12.4.7. Convergence by Similarity Transforms

Eigenvalues finding algorithms must use an iterative sequence of similarity transformations to shift the matrix into the upper triangular form, where the eigenvalues are on the diagonal. From the matrix in upper Hessenberg form, the iterations work to cause the subdiagonal elements to converge to values near zero. As each subdiagonal element at T_{k, k-1} converges to zero, the diagonal element at T_{k,k} converges to eigenvalue \lambda_k. The speed of convergence varies due to algorithms using different similarity transformations. Here, we address the basic concept of why repeated applications of similarity transformations cause convergence. The complete explanation of convergence is quite advanced. More advanced numerical analysis texts such as by Demmel [DEMMEL97], Watkins [WATKINS10], and Golub and Van Loan [GOLUB13] has extensive coverage of convergence. Watkins makes two notable observations about convergence. First, he states that convergence is not guaranteed but that robust implementations can detect when the algorithm is not progressing toward convergence. When non-convergence is detected, a random shift is applied, which usually shakes things up, putting the algorithm on a path toward convergence. Secondly, he states that algorithms using similarity transformations and the power method converge for the same reason—changes to the vector subspace.

We can easily see from the power method (The Power Method) that raising each eigenvalue to the power of k causes some terms of the equation to go to near zero while the term for the largest eigenvalue dominates the equation. But there is more going on than a change to the basis vectors.
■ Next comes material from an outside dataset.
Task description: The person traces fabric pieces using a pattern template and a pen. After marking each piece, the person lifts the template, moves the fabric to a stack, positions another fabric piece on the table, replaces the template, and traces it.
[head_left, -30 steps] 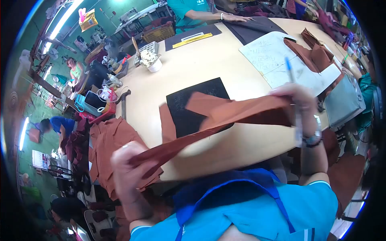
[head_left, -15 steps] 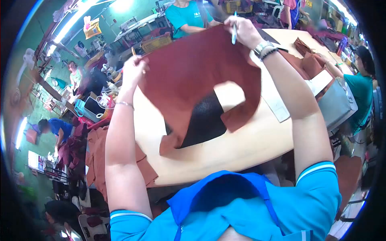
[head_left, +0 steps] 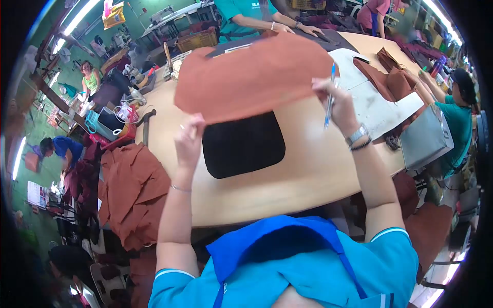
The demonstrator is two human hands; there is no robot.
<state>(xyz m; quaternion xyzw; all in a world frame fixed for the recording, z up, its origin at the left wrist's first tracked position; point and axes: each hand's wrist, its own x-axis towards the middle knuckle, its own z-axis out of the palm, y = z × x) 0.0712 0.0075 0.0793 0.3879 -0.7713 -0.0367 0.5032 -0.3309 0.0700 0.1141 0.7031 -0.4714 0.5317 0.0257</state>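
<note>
A reddish-brown leather piece (head_left: 257,77) is stretched between my hands above the table, its near edge towards me. My left hand (head_left: 189,138) pinches its near left corner. My right hand (head_left: 336,105) is closed on the near right corner and also keeps a blue pen (head_left: 327,114), held upright between the fingers. Beneath the leather, a black panel with rounded corners (head_left: 244,149) lies flat on the pale wooden table (head_left: 303,174); its far edge is hidden by the leather.
Brown leather pieces (head_left: 133,190) are heaped at the left, near a hammer (head_left: 147,126) and a red basket (head_left: 120,138). To the right are a white sheet (head_left: 367,113) and a grey box (head_left: 427,136). A co-worker's hands (head_left: 310,30) rest on dark material across the table.
Both hands have come down and nearer to me. The leather has swung from hanging below my hands to spreading out beyond them, uncovering more of the black panel.
</note>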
The equations step through a sequence of subspaces with each multiplication by \mathbf{A}. The subspaces, \mathcal{S} \in \mathbb{R}^n used by the power method include

\mathcal{E}_k\mathcal{S},\, \mathbf{A}\mathcal{S},\, \m{A}^2\mathcal{S},\,
    \mathbf{A}^3\mathcal{S}  \ldots,\, \text{where } \mathcal{E}_k =
    span\{\bm{e}_1, \bm{e}_2, \ldots, \bm{e}_k\}.

Here by \mathcal{E}_k we mean the standard Euclidean space where \bm{e}_i is a standard basis vector with a one in the i\text{th} position and zeros elsewhere.

As Watkins explains, subspace iteration is how the power method relates to eigenvalue algorithms using similarity transformations [WATKINS11]. But similarity transform algorithms do not change to a subspace from powers of \mathbf{A} as the power method does. Rather, in each iteration, the subspace changes from the standard Euclidean subspace to one derived from p(\mathbf{A}) and then back to the Euclidean subspace. The p(\mathbf{A}) function is defined relative to the degree of the iteration, m, and an estimate, \rho, of the closest eigenvalue to \lambda_k, which is the eigenvalue that we expect to see at position (k,\,k) when the algorithm has converged. The degree is usually one or two, but it could be higher. We are mostly concerned with degree one iterative steps, but the degree two Francis step procedure is presented in Francis Steps of Degree Two.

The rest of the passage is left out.